Antes de despedirnos le pregunté: «¿Necesitas aquello?» Ella negó con la cabeza y dijo: «No. Puedes quemarlo si quieres.»

«¿Dónde?», le iba a preguntar. Pero en ese momento se acercó Luis. Hacía rato que nos observaba. Creí que me miraba buscando el momento de despedirse de mí. Pero no. Se dirigió a Margarita, la cogió del brazo y le dijo: «¿Vamos?» A mí me sonrió y con una palmada en la mejilla me despidió advirtiéndome: «Muchos recuerdos a Sebastián y su familia. Y no olvides que te esperamos aquí para empezar juntos el medio siglo…»

El cristal de la ventanilla estaba helado. Apoyé la frente en él y me dejé llevar por la contemplación del paisaje. La sierra iba quedando atrás; las montañas, los pinares, los pueblos adormilados bajo el sol blanco de diciembre. Había tapias en ruinas, casas destruidas, desmoronadas. Una mujer, la única compañera de departamento, suspiró a mi lado. Me volví a mirarla y señaló con el dedo acusador hacia fuera: «La guerra», dijo lacónica. Y cerró los ojos. Vestía de negro y agarraba con fuerza un bolso ajado. Los árboles mostraban sus ramas vacías. Riachuelos medio secos se deslizaban bajo puentes demasiado grandes. Barrancos, rocas, piedras sueltas. La oscuridad nos envolvió repentinamente y a la salida del túnel la meseta se extendía desnuda, cubierta de rastrojos helados. Kilómetros de tierras llanas, colinas suaves al fondo, un árbol solitario, un puñado de casas de adobe. Y en el centro la iglesia, protectora y amenazante.

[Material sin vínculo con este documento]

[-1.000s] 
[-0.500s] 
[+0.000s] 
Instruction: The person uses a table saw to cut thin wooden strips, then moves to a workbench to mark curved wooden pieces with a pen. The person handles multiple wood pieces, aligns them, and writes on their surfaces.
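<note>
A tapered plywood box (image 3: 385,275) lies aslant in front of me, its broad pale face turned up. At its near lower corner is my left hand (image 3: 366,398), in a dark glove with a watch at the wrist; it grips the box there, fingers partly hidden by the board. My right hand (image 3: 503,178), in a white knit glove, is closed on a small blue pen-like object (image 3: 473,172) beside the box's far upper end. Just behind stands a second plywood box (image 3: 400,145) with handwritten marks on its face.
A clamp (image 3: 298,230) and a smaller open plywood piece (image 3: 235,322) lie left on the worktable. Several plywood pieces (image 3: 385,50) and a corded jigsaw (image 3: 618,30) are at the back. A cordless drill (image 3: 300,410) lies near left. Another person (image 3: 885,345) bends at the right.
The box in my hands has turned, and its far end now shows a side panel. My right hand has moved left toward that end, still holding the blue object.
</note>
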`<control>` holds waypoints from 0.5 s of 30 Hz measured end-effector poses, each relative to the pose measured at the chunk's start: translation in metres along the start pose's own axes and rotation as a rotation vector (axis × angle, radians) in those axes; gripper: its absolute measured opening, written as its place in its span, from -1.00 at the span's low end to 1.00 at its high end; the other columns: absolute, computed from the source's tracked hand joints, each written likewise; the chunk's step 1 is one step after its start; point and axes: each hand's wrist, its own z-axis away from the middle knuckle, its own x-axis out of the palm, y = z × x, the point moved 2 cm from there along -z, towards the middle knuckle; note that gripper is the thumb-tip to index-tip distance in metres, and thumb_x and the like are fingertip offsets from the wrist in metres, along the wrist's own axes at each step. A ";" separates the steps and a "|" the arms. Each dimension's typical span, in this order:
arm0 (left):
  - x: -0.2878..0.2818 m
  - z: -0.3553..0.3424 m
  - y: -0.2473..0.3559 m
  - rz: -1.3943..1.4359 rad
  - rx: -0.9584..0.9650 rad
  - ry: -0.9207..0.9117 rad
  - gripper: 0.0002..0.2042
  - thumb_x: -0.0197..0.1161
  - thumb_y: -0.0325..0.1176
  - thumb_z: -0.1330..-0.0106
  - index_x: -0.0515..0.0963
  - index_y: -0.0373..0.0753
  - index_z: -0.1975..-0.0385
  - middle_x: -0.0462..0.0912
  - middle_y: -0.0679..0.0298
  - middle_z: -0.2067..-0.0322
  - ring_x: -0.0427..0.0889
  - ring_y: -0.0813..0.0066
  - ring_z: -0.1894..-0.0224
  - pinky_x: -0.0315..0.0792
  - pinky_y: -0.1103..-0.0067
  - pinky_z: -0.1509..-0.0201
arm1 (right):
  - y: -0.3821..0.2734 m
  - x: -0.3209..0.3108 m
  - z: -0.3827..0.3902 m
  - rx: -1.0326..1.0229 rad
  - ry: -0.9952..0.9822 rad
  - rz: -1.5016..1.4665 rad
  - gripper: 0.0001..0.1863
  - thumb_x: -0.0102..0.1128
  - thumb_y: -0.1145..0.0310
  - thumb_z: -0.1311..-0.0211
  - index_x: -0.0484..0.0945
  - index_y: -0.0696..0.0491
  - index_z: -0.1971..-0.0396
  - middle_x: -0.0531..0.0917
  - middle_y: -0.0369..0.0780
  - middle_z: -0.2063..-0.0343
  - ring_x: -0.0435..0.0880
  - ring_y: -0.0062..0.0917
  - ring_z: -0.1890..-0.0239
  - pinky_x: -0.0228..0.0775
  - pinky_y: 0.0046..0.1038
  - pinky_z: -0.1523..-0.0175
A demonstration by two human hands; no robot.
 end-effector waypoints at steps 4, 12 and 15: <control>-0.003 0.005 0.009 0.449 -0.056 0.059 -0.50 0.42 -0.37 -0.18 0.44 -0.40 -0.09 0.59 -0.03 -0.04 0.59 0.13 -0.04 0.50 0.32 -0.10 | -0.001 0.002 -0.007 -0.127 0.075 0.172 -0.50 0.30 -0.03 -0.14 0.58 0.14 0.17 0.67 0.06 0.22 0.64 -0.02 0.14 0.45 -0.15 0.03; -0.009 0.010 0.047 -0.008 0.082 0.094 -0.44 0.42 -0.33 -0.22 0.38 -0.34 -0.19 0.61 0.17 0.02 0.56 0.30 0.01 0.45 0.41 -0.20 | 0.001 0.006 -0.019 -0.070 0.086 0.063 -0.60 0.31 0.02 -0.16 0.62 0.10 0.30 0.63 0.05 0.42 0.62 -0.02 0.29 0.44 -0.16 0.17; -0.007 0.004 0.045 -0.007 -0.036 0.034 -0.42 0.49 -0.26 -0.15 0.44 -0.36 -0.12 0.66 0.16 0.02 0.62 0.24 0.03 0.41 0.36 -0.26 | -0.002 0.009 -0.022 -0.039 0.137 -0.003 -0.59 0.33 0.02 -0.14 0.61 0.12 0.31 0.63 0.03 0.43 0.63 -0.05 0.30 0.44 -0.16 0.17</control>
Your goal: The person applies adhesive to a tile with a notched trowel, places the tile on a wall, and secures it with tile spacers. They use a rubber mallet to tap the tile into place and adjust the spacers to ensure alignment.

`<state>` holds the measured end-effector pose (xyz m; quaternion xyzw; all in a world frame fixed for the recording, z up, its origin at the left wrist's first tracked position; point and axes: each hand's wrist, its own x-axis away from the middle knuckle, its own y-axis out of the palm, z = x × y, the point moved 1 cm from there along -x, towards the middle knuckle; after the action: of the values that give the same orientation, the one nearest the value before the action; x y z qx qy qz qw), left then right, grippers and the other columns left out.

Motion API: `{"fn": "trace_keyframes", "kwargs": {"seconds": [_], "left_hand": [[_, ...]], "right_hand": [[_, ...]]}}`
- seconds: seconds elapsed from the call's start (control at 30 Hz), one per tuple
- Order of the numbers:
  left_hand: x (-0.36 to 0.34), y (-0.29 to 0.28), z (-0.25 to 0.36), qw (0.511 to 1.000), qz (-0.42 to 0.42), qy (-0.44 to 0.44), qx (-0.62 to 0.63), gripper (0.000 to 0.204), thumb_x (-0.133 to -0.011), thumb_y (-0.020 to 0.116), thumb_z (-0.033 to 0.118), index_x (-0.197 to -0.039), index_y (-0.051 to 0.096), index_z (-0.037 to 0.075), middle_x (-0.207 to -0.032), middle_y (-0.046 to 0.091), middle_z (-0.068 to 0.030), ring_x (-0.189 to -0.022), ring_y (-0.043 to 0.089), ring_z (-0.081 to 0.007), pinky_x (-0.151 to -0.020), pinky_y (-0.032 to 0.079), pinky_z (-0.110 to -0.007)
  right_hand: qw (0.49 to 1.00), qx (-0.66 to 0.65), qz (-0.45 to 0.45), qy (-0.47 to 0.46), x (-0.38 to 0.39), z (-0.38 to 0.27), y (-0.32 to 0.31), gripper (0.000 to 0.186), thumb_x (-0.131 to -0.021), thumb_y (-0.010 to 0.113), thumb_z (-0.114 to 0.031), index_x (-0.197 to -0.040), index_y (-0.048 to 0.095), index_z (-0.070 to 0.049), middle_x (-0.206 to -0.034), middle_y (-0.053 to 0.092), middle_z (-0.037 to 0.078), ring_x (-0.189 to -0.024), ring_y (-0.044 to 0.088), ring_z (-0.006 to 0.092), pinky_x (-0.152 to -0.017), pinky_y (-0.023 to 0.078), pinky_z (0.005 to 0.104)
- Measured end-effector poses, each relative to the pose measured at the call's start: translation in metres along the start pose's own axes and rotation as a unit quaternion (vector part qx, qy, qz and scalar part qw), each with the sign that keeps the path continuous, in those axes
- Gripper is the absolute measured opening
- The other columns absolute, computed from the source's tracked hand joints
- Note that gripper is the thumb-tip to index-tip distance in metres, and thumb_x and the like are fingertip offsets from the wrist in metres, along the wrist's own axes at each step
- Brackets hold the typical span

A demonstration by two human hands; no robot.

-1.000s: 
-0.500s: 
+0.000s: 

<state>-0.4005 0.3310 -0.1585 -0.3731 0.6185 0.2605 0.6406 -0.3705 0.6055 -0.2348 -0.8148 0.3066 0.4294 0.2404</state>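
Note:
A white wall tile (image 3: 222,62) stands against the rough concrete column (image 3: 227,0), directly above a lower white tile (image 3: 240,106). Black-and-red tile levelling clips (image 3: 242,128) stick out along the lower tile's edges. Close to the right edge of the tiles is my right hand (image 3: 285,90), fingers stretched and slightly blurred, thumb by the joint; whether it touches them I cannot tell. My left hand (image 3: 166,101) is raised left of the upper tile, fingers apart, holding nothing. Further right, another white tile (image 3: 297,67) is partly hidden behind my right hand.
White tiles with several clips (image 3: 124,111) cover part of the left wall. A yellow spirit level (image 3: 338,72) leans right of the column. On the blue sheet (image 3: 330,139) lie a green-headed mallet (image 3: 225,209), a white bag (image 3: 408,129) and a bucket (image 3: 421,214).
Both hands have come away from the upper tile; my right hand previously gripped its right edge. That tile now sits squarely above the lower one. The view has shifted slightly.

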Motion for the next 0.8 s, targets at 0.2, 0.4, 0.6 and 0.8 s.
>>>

De vez en cuando un pastor envuelto en una manta parda vigilaba un rebaño de ovejas. El perro, a su lado, ladraba al paso del tren. Una serie de sensaciones olvidadas revivieron en mí. Aquello era España. Los meses en Madrid y sus alrededores no me habían traído a la memoria mensaje alguno del pasado. Ahora, reconocí la tierra despojada, los pueblos aparentemente deshabitados, las casas silenciosas en cuyo interior palpitaba una vida escondida. Viejos inmóviles contemplando el fuego del hogar, hipnotizados por las llamas, rememorando soñolientos amores y odios heredados. Niños y jóvenes ocupados en pequeñas tareas invernales: desgranar alubias, escoger lentejas, tejer y destejer proyectos diminutos para la primavera.